> [ASSIGNMENT]:
Every line of the records that holds the word "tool" should be copied.

Stored entries:

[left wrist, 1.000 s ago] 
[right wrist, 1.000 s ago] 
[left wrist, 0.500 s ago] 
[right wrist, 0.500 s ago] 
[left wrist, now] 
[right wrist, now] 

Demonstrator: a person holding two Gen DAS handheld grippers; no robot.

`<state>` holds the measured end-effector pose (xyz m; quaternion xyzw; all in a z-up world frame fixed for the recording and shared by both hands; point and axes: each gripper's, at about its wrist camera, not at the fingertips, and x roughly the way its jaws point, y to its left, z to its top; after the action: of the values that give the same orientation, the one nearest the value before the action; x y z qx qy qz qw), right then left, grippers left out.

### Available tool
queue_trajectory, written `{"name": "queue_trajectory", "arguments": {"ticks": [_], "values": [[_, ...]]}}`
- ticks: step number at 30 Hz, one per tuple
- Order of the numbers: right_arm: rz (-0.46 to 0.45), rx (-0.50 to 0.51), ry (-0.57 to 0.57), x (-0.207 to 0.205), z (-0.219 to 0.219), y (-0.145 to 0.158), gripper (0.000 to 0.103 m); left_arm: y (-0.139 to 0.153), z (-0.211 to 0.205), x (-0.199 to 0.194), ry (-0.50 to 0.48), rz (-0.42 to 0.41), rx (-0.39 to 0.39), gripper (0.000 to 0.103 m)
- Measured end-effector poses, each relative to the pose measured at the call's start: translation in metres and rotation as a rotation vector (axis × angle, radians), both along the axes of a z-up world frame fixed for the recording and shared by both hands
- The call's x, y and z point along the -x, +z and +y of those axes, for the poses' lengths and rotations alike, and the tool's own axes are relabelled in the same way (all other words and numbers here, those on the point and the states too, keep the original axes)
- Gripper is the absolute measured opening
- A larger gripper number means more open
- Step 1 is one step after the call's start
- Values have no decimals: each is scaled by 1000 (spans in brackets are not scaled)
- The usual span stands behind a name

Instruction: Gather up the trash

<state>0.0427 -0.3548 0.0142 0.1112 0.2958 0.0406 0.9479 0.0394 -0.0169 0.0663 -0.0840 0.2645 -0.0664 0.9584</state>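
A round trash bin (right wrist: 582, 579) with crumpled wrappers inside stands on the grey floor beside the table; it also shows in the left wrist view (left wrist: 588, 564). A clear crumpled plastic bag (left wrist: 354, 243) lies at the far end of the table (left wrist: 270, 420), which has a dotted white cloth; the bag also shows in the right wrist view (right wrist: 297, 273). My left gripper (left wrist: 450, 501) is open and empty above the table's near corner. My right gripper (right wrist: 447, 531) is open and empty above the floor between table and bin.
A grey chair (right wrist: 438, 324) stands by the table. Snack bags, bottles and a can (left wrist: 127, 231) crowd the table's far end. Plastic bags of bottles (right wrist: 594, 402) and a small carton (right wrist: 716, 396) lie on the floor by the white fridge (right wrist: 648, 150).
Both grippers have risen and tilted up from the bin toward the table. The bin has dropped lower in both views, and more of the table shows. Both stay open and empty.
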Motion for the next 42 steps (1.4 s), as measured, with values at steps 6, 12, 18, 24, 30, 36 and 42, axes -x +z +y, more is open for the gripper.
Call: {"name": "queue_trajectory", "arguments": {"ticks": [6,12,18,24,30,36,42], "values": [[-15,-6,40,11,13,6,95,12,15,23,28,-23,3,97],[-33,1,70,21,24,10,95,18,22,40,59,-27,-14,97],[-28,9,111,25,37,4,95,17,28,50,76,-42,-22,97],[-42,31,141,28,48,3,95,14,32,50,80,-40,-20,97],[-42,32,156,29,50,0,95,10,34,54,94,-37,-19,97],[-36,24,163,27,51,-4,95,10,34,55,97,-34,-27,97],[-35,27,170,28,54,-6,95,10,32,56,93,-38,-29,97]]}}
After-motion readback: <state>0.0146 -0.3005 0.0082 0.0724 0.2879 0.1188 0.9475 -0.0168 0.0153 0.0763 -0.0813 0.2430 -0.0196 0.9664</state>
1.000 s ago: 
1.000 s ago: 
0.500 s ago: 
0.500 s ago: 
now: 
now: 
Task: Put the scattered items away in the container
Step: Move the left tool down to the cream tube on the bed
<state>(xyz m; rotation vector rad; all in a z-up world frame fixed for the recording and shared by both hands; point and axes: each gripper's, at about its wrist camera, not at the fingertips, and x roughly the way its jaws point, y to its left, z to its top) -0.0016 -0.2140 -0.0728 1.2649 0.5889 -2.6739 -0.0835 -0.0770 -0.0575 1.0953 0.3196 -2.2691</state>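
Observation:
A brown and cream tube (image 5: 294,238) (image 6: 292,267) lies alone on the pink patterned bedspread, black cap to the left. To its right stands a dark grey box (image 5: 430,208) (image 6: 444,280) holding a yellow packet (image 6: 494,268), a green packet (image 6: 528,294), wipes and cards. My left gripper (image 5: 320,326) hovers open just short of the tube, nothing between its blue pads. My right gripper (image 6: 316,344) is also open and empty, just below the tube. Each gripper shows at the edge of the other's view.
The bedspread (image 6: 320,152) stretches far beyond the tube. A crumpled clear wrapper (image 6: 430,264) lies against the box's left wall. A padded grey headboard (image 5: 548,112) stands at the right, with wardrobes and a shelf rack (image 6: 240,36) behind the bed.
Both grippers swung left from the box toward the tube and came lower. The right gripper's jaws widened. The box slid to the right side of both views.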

> [ANSWER TO THIS PROBLEM]:
### Available tool
- The call's x, y and z point along the -x, +z and +y of those axes, for the poses' lengths and rotations alike, and the tool's own axes are relabelled in the same way (all other words and numbers here, those on the point and the states too, keep the original axes)
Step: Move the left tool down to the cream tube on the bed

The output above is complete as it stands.